■ **Directions**:
Please copy the lines below, exactly as they are, from the one with "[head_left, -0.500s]" through the one with "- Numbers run", and leave out the pictures.

■ **Dataset content**:
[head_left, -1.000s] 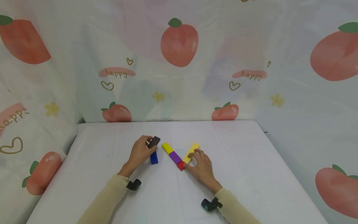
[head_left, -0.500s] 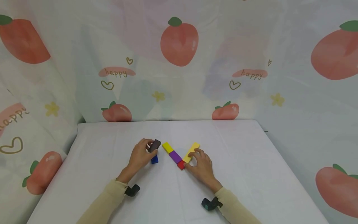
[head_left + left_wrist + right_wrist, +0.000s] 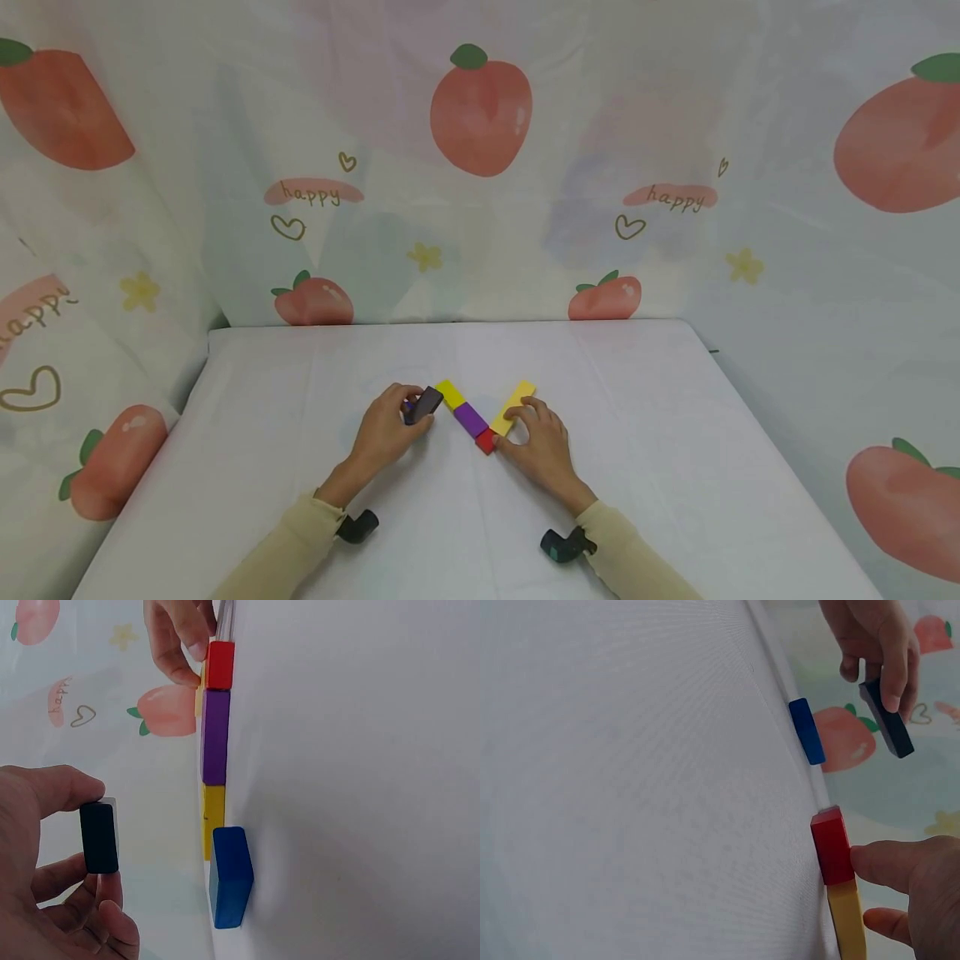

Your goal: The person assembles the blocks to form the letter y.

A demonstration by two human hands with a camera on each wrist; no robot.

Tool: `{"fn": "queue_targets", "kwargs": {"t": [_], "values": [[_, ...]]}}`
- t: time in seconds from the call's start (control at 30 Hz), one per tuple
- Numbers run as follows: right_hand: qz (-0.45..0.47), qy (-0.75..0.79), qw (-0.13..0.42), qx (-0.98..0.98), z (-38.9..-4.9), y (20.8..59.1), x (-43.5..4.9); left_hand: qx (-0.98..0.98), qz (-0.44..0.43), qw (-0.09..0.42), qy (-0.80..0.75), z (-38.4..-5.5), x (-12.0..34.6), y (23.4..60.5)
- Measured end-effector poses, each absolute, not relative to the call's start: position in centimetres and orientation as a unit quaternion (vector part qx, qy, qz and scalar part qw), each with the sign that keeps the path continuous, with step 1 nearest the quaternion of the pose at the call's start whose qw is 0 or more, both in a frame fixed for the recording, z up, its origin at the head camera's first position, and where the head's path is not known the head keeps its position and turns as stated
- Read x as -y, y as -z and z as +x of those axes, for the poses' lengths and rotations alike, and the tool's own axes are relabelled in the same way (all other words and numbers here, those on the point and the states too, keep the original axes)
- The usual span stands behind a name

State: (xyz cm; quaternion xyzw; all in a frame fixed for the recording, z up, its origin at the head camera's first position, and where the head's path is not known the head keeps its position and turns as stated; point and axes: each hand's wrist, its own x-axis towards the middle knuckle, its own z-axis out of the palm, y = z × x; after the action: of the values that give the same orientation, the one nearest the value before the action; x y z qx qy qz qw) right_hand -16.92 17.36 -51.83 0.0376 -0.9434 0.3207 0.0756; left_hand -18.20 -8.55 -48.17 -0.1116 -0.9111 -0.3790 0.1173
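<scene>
Black block (image 3: 99,838) pinched between left hand (image 3: 386,423) fingertips.

Bright, even, soft light; faint shadows, sharp focus, slight wide-angle edge stretch.

Place: a small staged recording booth rather than a lived-in room or a workshop.
Backdrop: a printed cloth (image 3: 480,167) with peaches, hearts, yellow flowers and the word "happy" hangs behind the tabletop (image 3: 675,467) and wraps round its left and right sides, hiding whatever room lies beyond.
Surface: the tabletop is covered in plain white sheeting, with fold creases showing.
Contents: only a few small coloured blocks (image 3: 471,419) lie near the middle of the tabletop, like a child's building set.
Equipment: small dark cameras (image 3: 564,546) sit at the person's wrists above the near part of the tabletop.
</scene>
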Motion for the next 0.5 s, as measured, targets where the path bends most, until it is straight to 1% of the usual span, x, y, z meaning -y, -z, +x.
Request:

■ **Response to this task**:
[head_left, -0.500s] 
[head_left + left_wrist + right_wrist, +0.000s] 

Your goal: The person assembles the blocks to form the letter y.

A demonstration by two human hands with a camera on each wrist; no robot.

Tool: `{"fn": "queue_targets", "kwargs": {"t": [_], "values": [[_, ...]]}}`
- t: time in seconds from the call's start (control at 30 Hz), one per tuple
- Numbers run as follows: right_hand: qz (-0.45..0.47), qy (-0.75..0.79), qw (-0.13..0.42), qx (-0.98..0.98), z (-38.9..-4.9), y (20.8..59.1), x (-43.5..4.9); left_hand: qx (-0.98..0.98), qz (-0.44..0.43), qw (-0.09..0.42), qy (-0.80..0.75), z (-38.4..-5.5), x (-12.0..34.6), y (23.4..60.5)

The complete output has now been given.